(TO DO) Which lines of the data contain the string "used"? Copy every one.

(AVAILABLE DATA)
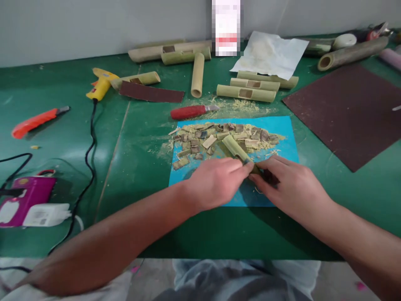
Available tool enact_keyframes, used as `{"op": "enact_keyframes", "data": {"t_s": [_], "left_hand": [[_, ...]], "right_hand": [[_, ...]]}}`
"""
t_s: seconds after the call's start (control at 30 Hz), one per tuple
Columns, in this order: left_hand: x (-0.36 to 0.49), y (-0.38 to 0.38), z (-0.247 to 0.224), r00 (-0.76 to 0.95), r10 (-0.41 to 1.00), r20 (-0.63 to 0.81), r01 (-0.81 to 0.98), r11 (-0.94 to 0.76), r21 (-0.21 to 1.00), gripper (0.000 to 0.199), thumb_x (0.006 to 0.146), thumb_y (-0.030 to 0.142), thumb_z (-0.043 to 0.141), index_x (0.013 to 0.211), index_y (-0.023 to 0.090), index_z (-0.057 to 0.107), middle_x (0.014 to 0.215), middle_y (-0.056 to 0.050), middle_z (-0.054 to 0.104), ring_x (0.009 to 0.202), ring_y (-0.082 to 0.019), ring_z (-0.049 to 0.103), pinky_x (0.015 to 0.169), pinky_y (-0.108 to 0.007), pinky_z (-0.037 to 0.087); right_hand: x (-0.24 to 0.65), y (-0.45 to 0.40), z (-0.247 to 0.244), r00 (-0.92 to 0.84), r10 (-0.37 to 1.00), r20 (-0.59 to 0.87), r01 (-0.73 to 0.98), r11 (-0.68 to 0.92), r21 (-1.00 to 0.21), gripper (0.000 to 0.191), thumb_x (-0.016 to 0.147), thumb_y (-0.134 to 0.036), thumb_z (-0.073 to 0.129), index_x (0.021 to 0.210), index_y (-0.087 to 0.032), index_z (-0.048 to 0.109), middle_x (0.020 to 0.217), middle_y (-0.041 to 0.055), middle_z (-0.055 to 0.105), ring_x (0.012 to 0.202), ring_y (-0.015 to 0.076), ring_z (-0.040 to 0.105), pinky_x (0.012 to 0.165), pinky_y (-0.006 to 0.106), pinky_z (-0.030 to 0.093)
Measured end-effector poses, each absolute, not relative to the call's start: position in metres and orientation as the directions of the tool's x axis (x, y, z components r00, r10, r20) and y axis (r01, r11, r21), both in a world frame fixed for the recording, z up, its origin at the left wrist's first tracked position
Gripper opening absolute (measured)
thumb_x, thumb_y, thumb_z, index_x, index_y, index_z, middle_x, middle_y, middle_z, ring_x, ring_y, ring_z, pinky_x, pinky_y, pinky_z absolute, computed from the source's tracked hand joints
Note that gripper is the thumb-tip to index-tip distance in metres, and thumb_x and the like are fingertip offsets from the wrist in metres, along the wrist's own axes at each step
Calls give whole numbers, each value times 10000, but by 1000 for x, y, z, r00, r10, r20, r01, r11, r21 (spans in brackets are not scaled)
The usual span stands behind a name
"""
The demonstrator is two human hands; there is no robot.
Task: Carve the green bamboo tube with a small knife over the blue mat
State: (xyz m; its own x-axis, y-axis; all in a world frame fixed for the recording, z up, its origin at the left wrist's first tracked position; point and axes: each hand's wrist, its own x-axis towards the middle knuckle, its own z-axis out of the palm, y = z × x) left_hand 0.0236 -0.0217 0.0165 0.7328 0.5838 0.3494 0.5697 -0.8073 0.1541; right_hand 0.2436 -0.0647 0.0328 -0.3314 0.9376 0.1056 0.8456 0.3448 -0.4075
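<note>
Green table (140, 159) underneath: left hand (217, 179) and right hand (291, 182) pinch tube (234, 146), apparently working its slot (238, 156); next move needs steadiness.

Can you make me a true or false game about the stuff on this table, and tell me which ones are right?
1. The left hand and right hand are both touching one bamboo tube. True.
2. The glue gun is purple. False: it is yellow.
3. Bamboo scraps lie on the blue sheet. True.
4. The orange cutter lies to the right of the blue sheet. False: it lies to the left of it.
5. The table is green. True.
6. The knife has a white handle. False: its handle is red.
</note>
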Motion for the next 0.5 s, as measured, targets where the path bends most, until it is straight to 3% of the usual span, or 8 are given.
{"op": "enact_keyframes", "data": {"t_s": [0.5], "left_hand": [[26,-26,18,727,597,339,584,-798,151,353,1057,232,370,1219,168,677,771,-32,693,704,-148,642,576,-249,450]], "right_hand": [[244,-65,33,-355,927,119,838,373,-399,193,925,-317,575,811,-197,676,767,43,673,659,169,608,573,289,402]]}}
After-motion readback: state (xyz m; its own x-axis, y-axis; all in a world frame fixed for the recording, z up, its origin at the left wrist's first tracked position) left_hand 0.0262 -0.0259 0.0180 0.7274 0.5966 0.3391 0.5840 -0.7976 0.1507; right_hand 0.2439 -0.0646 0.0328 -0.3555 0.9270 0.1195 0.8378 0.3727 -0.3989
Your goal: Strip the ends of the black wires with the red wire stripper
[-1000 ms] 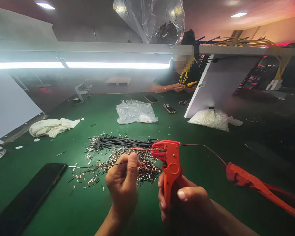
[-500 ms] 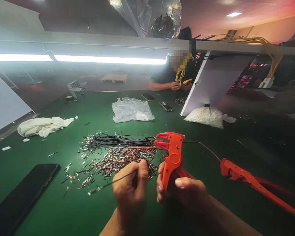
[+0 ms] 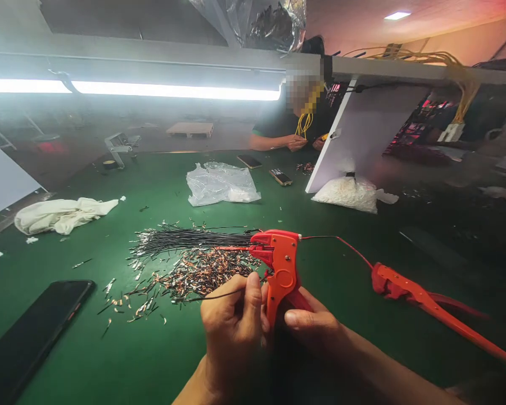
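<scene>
My left hand point(image 3: 231, 326) is closed in a pinch on a thin black wire point(image 3: 211, 296), whose end sticks out to the left. My right hand point(image 3: 316, 320) is wrapped round the handles of an orange-red wire stripper point(image 3: 283, 267), held upright with its jaws pointing left. The fingers of both hands are close together beside the tool's handle. Behind the hands lies a bundle of black wires point(image 3: 194, 238), partly hidden by the stripper's head. In front of that bundle spreads a heap of cut wire scraps point(image 3: 211, 273) with bits of bare copper.
A second orange wire stripper point(image 3: 421, 295) lies at the right. A dark phone point(image 3: 37, 332) rests at the left, with a white cloth point(image 3: 65, 215) behind it. Further back are a clear plastic bag point(image 3: 223, 184) and a filled bag point(image 3: 346, 194). Across the table a person point(image 3: 274, 126) handles yellow wires.
My left hand has moved slightly right and up with the black wire, closer to the stripper. The stripper sits slightly further left in view. The whole view has shifted a little.
</scene>
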`<state>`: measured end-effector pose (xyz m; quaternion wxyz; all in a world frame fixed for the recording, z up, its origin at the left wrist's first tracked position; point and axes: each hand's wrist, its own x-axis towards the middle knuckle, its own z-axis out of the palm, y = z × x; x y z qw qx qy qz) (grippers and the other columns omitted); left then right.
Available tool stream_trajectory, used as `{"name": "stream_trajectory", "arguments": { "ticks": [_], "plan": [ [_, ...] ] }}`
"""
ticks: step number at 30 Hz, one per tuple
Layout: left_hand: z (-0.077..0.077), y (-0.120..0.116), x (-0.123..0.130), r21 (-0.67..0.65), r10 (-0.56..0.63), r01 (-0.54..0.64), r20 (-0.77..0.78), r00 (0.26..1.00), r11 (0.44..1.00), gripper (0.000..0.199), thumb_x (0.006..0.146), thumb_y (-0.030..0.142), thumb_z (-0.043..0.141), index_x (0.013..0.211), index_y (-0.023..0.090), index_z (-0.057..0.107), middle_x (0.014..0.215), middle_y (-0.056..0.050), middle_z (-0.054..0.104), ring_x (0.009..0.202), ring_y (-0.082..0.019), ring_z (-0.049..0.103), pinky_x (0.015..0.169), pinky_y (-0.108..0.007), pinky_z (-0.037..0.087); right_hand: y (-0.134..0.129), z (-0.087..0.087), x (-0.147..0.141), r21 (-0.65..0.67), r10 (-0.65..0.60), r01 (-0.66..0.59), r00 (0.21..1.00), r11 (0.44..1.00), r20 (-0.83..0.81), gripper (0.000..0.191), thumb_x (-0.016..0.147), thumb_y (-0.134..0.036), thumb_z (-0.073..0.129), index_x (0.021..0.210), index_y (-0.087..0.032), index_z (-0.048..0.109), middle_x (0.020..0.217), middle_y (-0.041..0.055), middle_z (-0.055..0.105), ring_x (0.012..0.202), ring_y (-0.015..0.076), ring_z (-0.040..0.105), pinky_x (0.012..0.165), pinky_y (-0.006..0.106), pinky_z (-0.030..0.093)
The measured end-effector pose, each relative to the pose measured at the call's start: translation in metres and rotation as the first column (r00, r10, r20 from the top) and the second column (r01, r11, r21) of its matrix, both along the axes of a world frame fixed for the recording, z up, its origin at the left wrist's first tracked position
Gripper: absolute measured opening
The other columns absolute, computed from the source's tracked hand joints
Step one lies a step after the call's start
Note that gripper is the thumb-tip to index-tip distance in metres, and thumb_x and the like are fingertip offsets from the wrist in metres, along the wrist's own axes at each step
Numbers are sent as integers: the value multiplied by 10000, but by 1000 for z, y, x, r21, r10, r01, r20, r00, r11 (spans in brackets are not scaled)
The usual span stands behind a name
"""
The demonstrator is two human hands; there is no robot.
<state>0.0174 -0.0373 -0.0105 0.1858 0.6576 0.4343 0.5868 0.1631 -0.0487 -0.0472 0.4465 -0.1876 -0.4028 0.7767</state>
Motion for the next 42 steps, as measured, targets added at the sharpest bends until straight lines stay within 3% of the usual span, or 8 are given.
{"name": "stream_trajectory", "arguments": {
  "ticks": [6,12,17,23,29,35,42],
  "plan": [
    [-5,0,1,76,19,-13,-85,996,997,329,869,77,523,561,183,479,414,84,438,337,-34,365,371,-188,251,-3,-8,-1,-23,-40,42,996,999,76,333,781,-371,672,965,-107,590,748,70,611,627,171,584,604,311,478],
    [-11,-1,3,160,78,-51,-172,982,986,358,859,75,521,530,183,433,444,76,381,377,-49,328,418,-225,248,-7,-15,-2,-40,-154,161,977,986,150,272,829,-362,670,859,-95,629,665,36,610,568,114,571,567,236,463],
    [-16,1,3,84,19,-8,-129,992,996,341,875,96,528,544,178,502,448,67,453,378,-50,367,425,-203,278,-12,-15,-8,-131,-174,200,967,971,188,369,826,-487,658,784,-131,572,487,-31,548,313,79,469,308,162,371],
    [-17,1,3,-171,-21,28,43,999,985,317,887,203,527,571,184,546,480,45,473,411,-70,386,444,-210,298,-12,-17,-8,-195,-164,216,953,957,255,397,818,-523,654,753,-150,534,412,-45,532,232,74,411,239,151,342],
    [-22,5,4,-429,4,175,383,924,886,355,888,367,564,584,184,543,494,49,414,430,-71,331,417,-202,275,-7,-7,-4,-183,-58,65,997,981,45,356,820,-442,648,944,-116,579,678,56,662,517,163,651,507,267,529],
    [-14,8,-1,-448,116,247,641,759,859,403,809,456,662,554,167,544,470,69,344,407,-44,268,372,-180,204,-4,-4,3,-200,1,-22,994,980,-107,300,853,-379,564,1008,-123,576,758,68,639,649,212,672,610,347,529],
    [-7,15,-10,-414,98,340,744,661,844,394,834,393,653,542,161,524,430,78,322,389,-36,257,400,-196,183,-15,-15,2,-190,76,-108,983,976,-167,326,807,-337,601,1024,-95,593,757,97,655,642,197,663,599,310,516]
  ]
}}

(WRITTEN SOLUTION)
Available tool enact_keyframes, used as `{"op": "enact_keyframes", "data": {"t_s": [_], "left_hand": [[_, ...]], "right_hand": [[_, ...]]}}`
Available tool stream_trajectory, used as `{"name": "stream_trajectory", "arguments": { "ticks": [_], "plan": [ [_, ...] ] }}`

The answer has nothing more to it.